◆ What is expected
In the listing beneath this line, copy exactly the lines starting with the one containing "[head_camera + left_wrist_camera" and going on through the one containing "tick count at".

-- Opening Marker --

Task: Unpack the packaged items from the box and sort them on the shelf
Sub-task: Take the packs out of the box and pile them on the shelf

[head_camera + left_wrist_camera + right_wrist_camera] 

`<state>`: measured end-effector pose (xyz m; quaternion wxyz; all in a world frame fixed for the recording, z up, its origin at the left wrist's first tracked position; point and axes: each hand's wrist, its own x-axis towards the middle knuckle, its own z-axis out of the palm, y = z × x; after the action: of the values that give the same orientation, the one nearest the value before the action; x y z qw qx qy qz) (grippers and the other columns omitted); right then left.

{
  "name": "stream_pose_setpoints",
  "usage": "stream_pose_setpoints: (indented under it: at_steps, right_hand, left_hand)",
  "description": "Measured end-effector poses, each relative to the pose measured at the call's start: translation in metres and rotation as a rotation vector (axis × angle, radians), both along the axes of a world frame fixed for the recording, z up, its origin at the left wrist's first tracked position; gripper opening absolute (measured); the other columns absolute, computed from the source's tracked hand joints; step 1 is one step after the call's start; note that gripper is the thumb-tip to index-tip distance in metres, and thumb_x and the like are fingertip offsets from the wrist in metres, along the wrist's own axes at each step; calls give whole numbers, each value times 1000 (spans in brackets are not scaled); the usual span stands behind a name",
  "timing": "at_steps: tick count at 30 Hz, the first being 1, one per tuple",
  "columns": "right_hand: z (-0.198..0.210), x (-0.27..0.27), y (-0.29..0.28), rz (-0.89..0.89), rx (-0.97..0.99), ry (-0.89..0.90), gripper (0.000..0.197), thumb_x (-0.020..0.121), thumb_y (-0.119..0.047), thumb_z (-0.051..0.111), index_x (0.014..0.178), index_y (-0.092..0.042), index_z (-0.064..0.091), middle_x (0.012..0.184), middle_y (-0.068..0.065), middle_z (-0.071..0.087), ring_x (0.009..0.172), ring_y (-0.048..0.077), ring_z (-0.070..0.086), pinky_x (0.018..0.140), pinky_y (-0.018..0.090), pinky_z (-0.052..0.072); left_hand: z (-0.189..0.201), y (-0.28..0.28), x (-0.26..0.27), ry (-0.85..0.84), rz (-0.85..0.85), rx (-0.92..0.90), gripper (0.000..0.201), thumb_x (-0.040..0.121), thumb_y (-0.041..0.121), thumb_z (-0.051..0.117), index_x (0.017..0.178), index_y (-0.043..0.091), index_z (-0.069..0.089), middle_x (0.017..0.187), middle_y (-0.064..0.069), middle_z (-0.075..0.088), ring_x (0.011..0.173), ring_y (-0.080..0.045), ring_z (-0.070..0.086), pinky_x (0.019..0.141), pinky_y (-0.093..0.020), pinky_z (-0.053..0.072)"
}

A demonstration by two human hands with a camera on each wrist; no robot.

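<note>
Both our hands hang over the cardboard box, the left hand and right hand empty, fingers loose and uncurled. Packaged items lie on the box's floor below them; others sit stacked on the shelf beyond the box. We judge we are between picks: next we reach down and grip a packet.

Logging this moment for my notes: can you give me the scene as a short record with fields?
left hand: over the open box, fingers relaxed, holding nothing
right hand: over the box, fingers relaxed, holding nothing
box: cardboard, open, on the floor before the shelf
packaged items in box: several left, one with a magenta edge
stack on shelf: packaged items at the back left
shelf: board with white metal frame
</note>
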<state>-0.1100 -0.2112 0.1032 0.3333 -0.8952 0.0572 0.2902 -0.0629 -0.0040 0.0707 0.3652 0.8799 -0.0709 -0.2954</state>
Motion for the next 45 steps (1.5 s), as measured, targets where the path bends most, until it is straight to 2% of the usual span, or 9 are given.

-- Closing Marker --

◆ Answer section
[head_camera + left_wrist_camera + right_wrist_camera] 

`<state>`: measured end-effector pose (xyz m; quaternion wxyz; all in a world frame fixed for the recording, z up, its origin at the left wrist's first tracked position; point and axes: each hand's wrist, its own x-axis towards the middle knuckle, its own z-axis out of the palm, y = z × x; after the action: of the values that give the same orientation, the one nearest the value before the action; x y z qw qx qy qz) (grippers and the other columns omitted); right then left.

{
  "name": "stream_pose_setpoints",
  "usage": "stream_pose_setpoints: (indented under it: at_steps, right_hand, left_hand)",
  "description": "Measured end-effector poses, each relative to the pose measured at the call's start: translation in metres and rotation as a rotation vector (axis × angle, radians), both along the axes of a world frame fixed for the recording, z up, its origin at the left wrist's first tracked position; gripper opening absolute (measured); the other columns absolute, computed from the source's tracked hand joints; step 1 is one step after the call's start; note that gripper is the thumb-tip to index-tip distance in metres, and thumb_x and the like are fingertip offsets from the wrist in metres, along the wrist's own axes at each step; calls give whole numbers, each value times 1000 (spans in brackets are not scaled); the usual span stands behind a name",
  "timing": "at_steps: tick count at 30 Hz, the first being 1, one per tuple",

The answer to this exercise has been written out completely.